Julian Opie, Pitzhanger Manor, review: so alienating I wanted to run outside and scream

Julian Opie's Vic Fezensac 2 (2021)
Julian Opie's Vic Fezensac 2 (2021)

A nice cool glass of Provençal rose. A leisurely game of pétanque beneath plane trees in a market square. With summer plans still in flux, doesn’t a holiday in the south of France sound desirable?

Julian Opie’s new show at Pitzhanger Manor in Ealing, once the country house of the eccentric Regency architect John Soane, is full of tantalising suggestions of sunny breaks away in Europe. For instance, three slender, cast-iron sculptures, like railings before a London townhouse, evoke Baroque Portuguese bell towers. A separate body of new work, including an entire room containing a model village, is inspired by a fortified medieval French town near Toulouse where the British artist and his family spend their summers.

Glorious, right? Well, all I can say is that I hope visiting Vic-Fezensac in real life isn’t as alienating as this.

Now 62, Opie, who swiftly established himself as a star after graduating from Goldsmiths in the early Eighties, is renowned for approximating the graphic approach of traffic and safety signage to distil reality’s infinite complexities into spare, elegant marks and codes: if the little green man at a pelican crossing could walk into a gallery, he would recognise the artist’s figures as his long-lost brethren. For years, Opie has been fascinated by models and children’s building blocks, as well as video games and virtual reality, and, here, his preferred French holiday destination gets his signature treatment.

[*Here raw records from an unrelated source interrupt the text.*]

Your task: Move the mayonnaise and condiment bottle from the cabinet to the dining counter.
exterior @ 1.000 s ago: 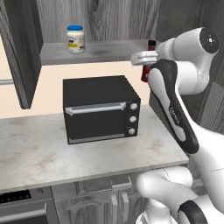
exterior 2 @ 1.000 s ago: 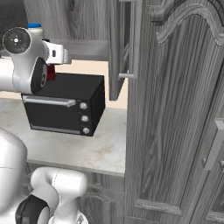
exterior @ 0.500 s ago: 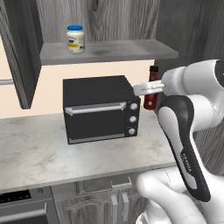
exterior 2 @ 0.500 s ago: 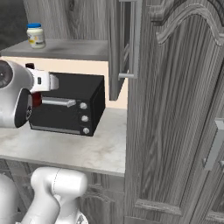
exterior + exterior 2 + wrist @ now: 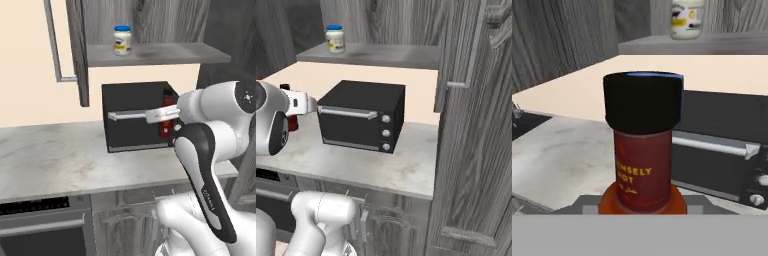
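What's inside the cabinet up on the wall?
On the cabinet's grey shelf stands the mayonnaise, alone at the left. The top of the cabinet is cut off, so anything higher up can't be seen.

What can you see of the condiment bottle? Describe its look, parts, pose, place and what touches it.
The condiment bottle is slim and dark red, with a wide black cap and a label in yellow lettering. It stands upright in the gripper, shut on it, out of the cabinet and in the air before the black oven, above the marble worktop. Nothing else touches it.
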You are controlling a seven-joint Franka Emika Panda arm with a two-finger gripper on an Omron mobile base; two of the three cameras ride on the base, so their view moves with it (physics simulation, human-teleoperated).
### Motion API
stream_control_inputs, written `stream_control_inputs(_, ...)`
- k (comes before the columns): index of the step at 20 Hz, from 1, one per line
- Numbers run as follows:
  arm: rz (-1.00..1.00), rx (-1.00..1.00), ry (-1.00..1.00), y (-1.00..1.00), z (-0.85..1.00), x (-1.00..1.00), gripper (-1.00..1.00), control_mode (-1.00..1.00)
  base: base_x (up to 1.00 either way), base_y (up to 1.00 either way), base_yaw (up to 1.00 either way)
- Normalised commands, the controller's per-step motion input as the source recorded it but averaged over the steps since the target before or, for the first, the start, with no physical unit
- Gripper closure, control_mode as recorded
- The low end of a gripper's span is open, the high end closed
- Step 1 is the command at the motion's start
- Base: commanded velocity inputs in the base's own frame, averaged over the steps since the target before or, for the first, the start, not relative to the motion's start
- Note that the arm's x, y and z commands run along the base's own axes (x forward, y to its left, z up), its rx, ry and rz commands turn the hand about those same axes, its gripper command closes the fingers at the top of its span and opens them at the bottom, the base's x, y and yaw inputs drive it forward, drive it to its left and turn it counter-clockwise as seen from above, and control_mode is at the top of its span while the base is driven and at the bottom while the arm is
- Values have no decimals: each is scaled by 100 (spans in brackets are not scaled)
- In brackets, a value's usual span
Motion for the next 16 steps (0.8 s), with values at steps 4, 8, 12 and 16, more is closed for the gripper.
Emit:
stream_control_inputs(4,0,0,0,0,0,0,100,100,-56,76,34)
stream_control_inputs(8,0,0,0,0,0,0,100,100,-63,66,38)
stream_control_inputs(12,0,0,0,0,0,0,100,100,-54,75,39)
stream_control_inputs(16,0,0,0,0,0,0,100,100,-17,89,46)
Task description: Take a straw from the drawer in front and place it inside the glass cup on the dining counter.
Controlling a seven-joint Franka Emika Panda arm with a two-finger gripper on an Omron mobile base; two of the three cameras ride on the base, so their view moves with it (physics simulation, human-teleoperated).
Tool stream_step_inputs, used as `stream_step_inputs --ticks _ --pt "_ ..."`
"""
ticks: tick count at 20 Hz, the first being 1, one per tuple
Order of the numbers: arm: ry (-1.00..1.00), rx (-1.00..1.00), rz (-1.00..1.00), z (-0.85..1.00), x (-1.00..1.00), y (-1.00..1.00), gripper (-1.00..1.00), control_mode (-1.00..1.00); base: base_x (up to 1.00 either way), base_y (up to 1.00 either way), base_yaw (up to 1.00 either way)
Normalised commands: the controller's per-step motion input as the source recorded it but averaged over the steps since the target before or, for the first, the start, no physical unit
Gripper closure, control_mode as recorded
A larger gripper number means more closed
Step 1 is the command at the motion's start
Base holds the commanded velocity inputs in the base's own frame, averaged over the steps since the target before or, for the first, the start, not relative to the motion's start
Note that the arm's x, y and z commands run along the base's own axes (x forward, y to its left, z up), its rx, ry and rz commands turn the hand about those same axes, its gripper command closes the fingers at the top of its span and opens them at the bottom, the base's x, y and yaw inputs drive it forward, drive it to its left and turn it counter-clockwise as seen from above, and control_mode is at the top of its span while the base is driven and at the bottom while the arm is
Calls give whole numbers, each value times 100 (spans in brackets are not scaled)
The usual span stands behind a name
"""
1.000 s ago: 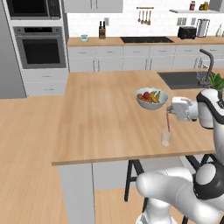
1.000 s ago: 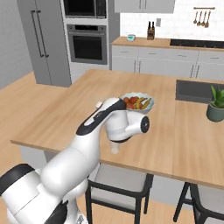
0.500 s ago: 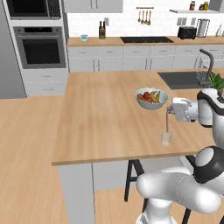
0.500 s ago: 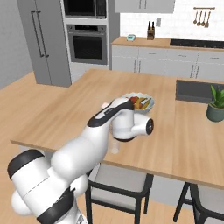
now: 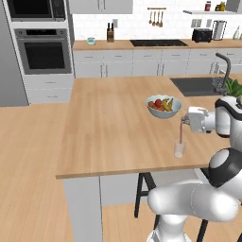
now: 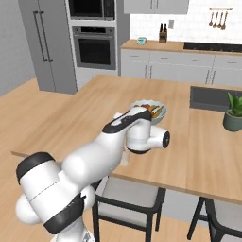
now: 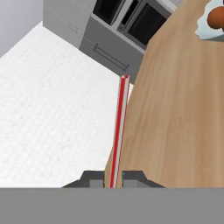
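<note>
My gripper (image 5: 184,121) hangs over the near right part of the dining counter (image 5: 108,132) and is shut on the straw (image 5: 181,132). The straw is thin and red and points straight down. Its lower end is at the mouth of the glass cup (image 5: 179,149), a small clear tumbler right below. In the hand view the straw (image 7: 119,131) runs up from between the fingertips (image 7: 131,177) of the gripper (image 7: 113,180), over the counter's (image 7: 183,113) edge. In the right base view my own arm covers most of the glass cup (image 6: 125,158). The drawer is out of view.
A grey-white fruit bowl (image 5: 163,107) stands just behind the glass. A sink (image 5: 196,85) with a tap and a potted plant (image 6: 233,116) lie further right. Stools stand under the counter's near edge. The oven and grey cabinets (image 7: 109,57) line the far wall.
The arm's lower links have swung round near the base. The gripper and straw have stayed almost still above the glass.
</note>
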Motion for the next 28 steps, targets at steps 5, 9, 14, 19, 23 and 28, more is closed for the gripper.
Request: stream_step_inputs --ticks 5,9,14,19,23,28 --pt "2 5 0 -6 18 0 100 -100 0 0 0" --pt "0 3 0 -4 2 0 100 -100 0 0 0" --pt "0 2 0 -1 0 -2 100 -100 0 0 0" --pt "0 0 0 0 0 -19 100 -100 0 0 0" --pt "0 0 0 -2 0 -17 100 -100 0 0 0" --pt "2 0 0 -15 0 -1 100 -100 0 0 0"
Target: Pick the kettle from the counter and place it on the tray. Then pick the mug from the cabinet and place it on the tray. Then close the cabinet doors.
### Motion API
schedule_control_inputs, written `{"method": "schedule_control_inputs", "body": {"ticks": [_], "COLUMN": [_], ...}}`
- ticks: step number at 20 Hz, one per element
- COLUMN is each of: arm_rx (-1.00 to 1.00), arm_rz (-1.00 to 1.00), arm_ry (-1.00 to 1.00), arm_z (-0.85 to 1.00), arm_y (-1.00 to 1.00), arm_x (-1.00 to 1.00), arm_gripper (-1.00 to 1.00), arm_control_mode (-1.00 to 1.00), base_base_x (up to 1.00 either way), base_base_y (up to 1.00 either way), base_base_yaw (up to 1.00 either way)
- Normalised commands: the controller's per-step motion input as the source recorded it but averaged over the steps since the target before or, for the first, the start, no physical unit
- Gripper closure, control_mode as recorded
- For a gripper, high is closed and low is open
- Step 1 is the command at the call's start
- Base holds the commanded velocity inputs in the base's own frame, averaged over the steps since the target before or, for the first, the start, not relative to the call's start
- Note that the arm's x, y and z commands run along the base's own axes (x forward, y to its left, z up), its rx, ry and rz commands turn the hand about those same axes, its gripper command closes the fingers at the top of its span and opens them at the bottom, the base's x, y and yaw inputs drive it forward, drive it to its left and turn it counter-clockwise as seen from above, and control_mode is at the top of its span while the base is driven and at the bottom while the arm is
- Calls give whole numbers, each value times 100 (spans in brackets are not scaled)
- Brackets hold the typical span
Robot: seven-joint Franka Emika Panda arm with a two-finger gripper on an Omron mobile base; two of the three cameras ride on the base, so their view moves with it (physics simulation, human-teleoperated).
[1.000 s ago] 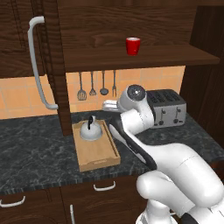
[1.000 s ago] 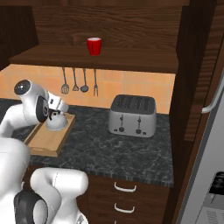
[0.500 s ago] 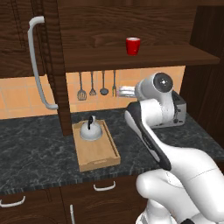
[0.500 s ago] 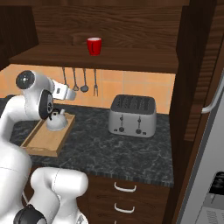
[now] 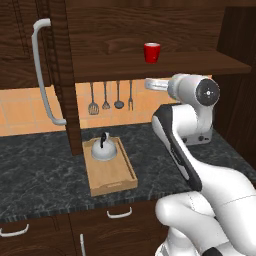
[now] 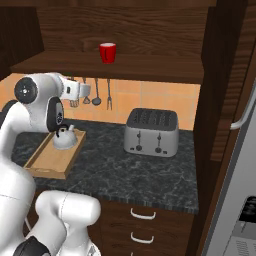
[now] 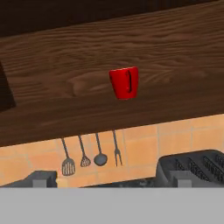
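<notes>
The silver-white kettle point(image 5: 104, 149) with its black handle stands at the far end of the wooden tray point(image 5: 114, 176) on the dark marbled counter point(image 5: 40, 175); it sits there too in the right base view point(image 6: 65, 139). The red mug point(image 5: 152, 52) stands on the open cabinet's shelf point(image 5: 200, 62). My gripper point(image 5: 148, 83) hangs just below the shelf's front edge, under the mug, open and empty. In the hand view the mug point(image 7: 124, 82) is straight ahead and above, with the fingertips point(image 7: 41, 178) spread wide. One cabinet door point(image 5: 55, 75) stands open on the left.
A silver toaster point(image 6: 151, 132) sits on the counter to the right of the tray. Several utensils point(image 5: 106, 97) hang on the tiled wall under the shelf. The other open door point(image 6: 225, 75) and its bar handle point(image 6: 244, 114) stand at the right. Drawers point(image 6: 142, 215) lie below the counter.
The hand has risen from just above the tray to shelf height under the mug, turning level. The kettle stays on the tray. The jaws stay open.
</notes>
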Motion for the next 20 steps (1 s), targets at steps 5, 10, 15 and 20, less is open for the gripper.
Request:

Having systematised Vic-Fezensac’s buildings in a series of self-consciously childlike drawings, he used a computer to turn them into an artificial, maze-like mock-up of the place. As well as that room-sized installation, through which visitors can wander, as though walking into one of Opie’s pictures, there are a couple of “paintings” (really, light-boxes illuminating blown-up stills from his computer model) presenting vistas from the town, and an animation in which a camera drifts, seemingly forever, through its blank, blocky streets, in a manner reminiscent of the classic action-adventure game Tomb Raider, another touchstone for the artist. (For nostalgic gamers, the half-timbered dwellings will also call to mind The Legend of Zelda.)

Deer 2 (2020) by Julian Opie
Deer 2 (2020) by Julian Opie

You know those uncanny, nocturnal views of deserted piazzas by the proto-Surrealist Giorgio de Chirico? That’s the vibe which Opie channels here – except his toy-town, flooded with unforgiving, high-noon sunlight, exists beneath a blemish-free blue sky, as synthetic as a sheet of plastic. Where’s everybody gone? There isn’t a soul in sight. Things feel suspended, unreal, claustrophobic. Even the windows with open shutters reveal black voids.

After a while, I wanted to run into Walpole Park and scream. Except, there, Opie has positioned five double-sided LED screens featuring monochromatic animated crows, endlessly pecking, defecating, and turning their heads, according to an algorithm’s random whims. Is this the natural world – or a petrol station’s forecourt? A group of crows is called a “murder”. There’s no escape.

Opie resists reading his art, which initially seems so innocent and accessible, as an expression of the alienation of modern life. Yet, a sensation of estrangement is precisely what it engenders. At Pitzhanger, he turns the principal gallery into a sort of public square. Here, we find those bell towers, as well as people, and animals, passing by – more “drawings in space”, this time aluminium cut-outs sprayed with automotive paint, mostly seen in profile. (Like Soane before him, Opie collects ancient Egyptian art.)

Everyone is lost in thought. A blue, strolling lady only has eyes for her smartphone. A Muslim woman strides by, likewise oblivious to our presence. Even the yellow dog, its snout seemingly twitching, is engrossed, following a scent. Only a red deer, who looks like she’s gambolled off a hazard sign alerting motorists to beware of wild animals, returns our gaze.

After a year during which emotional connection has been at a premium, I found Opie’s hermetic vision chilling. Which isn’t to say it’s bad: the seeming simplicity of his visual language belies tremendous subtlety. My real gripe concerned the decision to show him at Pitzhanger at all, since little about this self-contained work resonates with the ambience of Soane’s old residence. Sometimes, as with a large, exterior LED sculpture, atop a concrete plinth like a motorway lane divider, of a man in a raincoat walking beneath the four stone caryatids of the building’s façade, it positively clashes.